→ Work required
Repeat word for word every line of the data below, from the first through the line containing "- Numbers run", and stop there.
--------------------------------
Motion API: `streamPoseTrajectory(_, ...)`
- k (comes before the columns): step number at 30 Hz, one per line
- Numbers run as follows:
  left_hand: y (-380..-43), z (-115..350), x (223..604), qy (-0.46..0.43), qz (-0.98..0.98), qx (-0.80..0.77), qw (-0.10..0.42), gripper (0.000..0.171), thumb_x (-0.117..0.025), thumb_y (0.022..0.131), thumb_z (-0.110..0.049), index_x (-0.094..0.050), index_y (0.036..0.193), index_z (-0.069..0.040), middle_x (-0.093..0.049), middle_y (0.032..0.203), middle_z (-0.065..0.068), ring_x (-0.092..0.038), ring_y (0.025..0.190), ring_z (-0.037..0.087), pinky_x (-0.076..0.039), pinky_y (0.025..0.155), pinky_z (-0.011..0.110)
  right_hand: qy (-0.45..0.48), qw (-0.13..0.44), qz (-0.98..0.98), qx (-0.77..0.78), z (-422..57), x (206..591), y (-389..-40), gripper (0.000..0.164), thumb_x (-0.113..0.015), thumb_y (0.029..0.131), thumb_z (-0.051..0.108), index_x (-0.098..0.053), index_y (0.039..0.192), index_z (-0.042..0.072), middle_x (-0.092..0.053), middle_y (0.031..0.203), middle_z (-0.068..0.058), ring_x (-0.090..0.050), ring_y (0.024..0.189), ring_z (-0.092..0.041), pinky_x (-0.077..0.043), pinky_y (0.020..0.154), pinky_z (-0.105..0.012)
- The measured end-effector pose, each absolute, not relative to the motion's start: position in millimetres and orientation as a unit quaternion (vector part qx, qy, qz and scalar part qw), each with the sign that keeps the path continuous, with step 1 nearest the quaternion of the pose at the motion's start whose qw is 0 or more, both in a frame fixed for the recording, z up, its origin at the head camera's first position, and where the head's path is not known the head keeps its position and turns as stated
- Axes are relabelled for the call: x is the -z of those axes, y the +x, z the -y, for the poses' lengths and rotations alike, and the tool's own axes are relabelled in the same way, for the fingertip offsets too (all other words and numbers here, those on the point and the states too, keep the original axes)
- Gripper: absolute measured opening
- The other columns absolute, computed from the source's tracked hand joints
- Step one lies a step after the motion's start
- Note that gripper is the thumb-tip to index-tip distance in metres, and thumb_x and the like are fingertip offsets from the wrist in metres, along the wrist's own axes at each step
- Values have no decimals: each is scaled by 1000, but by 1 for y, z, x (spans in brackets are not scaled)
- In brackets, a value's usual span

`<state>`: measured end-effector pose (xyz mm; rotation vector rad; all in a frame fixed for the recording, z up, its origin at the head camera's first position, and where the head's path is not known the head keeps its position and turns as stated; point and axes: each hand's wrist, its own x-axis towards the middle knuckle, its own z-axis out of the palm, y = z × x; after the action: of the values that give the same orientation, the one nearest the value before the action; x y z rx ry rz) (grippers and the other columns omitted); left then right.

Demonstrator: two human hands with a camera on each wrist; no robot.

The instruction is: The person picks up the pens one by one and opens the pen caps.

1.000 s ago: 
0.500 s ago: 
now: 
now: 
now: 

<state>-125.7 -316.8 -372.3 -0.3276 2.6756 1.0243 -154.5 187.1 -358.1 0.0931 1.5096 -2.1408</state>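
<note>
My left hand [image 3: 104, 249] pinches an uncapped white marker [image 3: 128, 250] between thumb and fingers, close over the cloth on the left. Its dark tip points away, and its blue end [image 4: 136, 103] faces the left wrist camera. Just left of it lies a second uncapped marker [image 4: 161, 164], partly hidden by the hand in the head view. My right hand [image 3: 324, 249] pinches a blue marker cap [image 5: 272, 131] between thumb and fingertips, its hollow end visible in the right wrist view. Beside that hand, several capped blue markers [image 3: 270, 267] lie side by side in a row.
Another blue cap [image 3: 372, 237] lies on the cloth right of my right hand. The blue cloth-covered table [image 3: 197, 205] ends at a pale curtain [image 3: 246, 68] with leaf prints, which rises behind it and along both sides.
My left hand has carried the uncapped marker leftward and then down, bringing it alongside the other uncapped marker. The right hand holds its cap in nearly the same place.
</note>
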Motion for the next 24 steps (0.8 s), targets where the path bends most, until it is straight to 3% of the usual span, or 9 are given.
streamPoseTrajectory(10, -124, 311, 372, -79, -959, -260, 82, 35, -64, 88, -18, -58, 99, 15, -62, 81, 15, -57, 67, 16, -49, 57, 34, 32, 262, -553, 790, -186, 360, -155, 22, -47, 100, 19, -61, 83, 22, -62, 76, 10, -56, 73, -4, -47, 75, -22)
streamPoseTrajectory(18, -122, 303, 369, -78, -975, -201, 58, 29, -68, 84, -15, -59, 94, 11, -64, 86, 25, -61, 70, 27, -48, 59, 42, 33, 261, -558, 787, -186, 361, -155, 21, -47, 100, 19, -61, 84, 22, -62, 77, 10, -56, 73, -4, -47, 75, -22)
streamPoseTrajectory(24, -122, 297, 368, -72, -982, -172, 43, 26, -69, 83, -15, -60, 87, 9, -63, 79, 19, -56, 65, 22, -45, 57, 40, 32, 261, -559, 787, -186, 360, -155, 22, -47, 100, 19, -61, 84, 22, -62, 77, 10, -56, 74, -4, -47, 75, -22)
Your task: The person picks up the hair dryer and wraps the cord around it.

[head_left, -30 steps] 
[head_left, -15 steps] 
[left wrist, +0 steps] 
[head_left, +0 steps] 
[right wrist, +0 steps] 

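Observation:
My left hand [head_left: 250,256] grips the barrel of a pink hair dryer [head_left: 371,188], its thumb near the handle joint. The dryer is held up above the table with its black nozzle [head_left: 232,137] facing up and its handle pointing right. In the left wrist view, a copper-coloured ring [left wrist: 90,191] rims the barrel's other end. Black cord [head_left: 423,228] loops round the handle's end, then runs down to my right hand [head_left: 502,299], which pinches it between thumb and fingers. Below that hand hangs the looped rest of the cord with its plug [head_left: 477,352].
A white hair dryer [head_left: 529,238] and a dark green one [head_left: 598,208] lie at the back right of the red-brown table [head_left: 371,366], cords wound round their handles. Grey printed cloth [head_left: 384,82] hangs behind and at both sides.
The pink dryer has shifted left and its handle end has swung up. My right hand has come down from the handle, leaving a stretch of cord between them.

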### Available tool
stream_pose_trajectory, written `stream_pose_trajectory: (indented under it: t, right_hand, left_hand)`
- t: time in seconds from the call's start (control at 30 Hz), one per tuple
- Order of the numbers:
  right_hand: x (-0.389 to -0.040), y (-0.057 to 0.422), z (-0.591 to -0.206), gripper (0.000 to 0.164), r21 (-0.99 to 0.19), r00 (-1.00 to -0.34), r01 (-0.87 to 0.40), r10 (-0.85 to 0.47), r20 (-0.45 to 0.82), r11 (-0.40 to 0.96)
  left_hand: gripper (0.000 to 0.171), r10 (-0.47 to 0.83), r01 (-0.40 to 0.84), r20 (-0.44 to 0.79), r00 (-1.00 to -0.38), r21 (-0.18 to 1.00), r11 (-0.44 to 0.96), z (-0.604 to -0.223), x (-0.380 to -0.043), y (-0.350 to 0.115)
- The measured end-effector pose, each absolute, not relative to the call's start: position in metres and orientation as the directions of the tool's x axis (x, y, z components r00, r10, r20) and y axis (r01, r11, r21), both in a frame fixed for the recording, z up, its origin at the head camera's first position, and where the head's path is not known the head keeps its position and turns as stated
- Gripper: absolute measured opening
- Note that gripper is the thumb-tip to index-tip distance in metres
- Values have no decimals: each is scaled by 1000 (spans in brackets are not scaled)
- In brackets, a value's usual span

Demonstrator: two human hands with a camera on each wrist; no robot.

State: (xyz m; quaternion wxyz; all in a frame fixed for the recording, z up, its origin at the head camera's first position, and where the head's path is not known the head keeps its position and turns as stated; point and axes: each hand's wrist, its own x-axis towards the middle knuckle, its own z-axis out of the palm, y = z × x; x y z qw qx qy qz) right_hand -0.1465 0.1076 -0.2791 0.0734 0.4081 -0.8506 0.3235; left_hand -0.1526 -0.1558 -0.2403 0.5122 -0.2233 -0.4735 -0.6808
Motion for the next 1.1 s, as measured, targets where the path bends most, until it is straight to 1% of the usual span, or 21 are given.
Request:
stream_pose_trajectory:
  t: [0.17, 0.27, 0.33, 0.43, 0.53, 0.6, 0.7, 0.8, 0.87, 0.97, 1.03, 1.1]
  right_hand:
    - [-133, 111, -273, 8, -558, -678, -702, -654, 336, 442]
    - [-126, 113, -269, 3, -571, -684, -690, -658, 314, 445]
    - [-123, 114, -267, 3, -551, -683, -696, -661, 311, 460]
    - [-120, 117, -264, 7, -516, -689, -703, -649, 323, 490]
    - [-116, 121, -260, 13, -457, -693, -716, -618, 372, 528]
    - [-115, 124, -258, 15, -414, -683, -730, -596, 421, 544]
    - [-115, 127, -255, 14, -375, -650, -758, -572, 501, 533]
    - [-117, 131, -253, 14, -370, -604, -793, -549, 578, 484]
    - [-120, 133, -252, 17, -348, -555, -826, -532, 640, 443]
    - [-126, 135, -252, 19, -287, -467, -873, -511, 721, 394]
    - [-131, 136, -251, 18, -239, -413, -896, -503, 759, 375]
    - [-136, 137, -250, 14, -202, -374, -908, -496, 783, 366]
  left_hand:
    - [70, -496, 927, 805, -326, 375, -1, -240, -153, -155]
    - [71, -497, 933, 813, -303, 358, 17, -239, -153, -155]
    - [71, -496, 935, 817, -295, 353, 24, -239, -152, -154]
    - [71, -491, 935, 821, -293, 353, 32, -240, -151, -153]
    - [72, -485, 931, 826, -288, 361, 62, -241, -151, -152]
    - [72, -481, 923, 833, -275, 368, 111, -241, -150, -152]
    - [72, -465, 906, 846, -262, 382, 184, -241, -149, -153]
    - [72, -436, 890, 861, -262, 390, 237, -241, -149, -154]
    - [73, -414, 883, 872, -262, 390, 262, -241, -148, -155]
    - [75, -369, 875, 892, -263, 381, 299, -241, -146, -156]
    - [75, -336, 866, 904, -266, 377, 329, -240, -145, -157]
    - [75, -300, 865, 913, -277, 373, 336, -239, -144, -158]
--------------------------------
→ Answer to this task
Motion API: `streamPoseTrajectory(_, ...)`
- k (comes before the columns): step number at 30 Hz, one per line
- Numbers run as follows:

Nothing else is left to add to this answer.